▶ Instructions for the task: Go through the data and copy each line where the word "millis" shows up.

- - - - - - -

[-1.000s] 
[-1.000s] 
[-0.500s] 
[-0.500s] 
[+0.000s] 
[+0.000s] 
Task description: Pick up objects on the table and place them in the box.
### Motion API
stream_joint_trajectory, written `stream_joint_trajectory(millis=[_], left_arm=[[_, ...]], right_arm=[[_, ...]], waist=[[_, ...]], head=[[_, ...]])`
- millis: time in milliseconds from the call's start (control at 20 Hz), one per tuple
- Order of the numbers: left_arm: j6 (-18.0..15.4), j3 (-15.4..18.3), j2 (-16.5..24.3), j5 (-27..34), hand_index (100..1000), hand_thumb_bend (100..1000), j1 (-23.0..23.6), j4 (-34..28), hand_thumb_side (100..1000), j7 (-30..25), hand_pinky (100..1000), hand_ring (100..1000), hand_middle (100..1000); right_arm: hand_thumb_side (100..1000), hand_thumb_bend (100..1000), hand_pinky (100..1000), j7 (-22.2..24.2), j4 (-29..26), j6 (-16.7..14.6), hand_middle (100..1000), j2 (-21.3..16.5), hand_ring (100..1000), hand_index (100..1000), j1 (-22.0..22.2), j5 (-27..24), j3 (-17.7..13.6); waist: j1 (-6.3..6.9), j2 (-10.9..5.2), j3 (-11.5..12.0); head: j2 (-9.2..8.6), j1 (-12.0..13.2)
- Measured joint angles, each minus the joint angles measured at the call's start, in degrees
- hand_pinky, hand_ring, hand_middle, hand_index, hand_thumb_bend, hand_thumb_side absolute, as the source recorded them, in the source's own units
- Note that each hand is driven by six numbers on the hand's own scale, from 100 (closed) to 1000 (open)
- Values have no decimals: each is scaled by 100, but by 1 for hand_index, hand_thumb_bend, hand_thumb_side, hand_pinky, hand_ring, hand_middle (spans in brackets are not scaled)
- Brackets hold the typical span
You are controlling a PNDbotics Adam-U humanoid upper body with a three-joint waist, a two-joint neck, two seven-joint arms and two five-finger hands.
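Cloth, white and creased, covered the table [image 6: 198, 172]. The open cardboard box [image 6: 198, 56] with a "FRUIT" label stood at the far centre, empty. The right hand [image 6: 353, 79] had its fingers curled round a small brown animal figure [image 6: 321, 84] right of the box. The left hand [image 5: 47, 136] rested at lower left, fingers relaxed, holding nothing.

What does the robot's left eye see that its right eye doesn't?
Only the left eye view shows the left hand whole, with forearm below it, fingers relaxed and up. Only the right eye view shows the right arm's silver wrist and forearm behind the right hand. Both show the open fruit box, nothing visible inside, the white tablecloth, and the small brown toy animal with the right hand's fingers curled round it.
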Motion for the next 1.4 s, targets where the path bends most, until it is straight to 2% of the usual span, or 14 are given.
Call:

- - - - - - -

▶ Response:
stream_joint_trajectory, written `stream_joint_trajectory(millis=[_], left_arm=[[_, ...]], right_arm=[[_, ...]], waist=[[_, ...]], head=[[_, ...]])`
- millis: time in milliseconds from the call's start (control at 20 Hz), one per tuple

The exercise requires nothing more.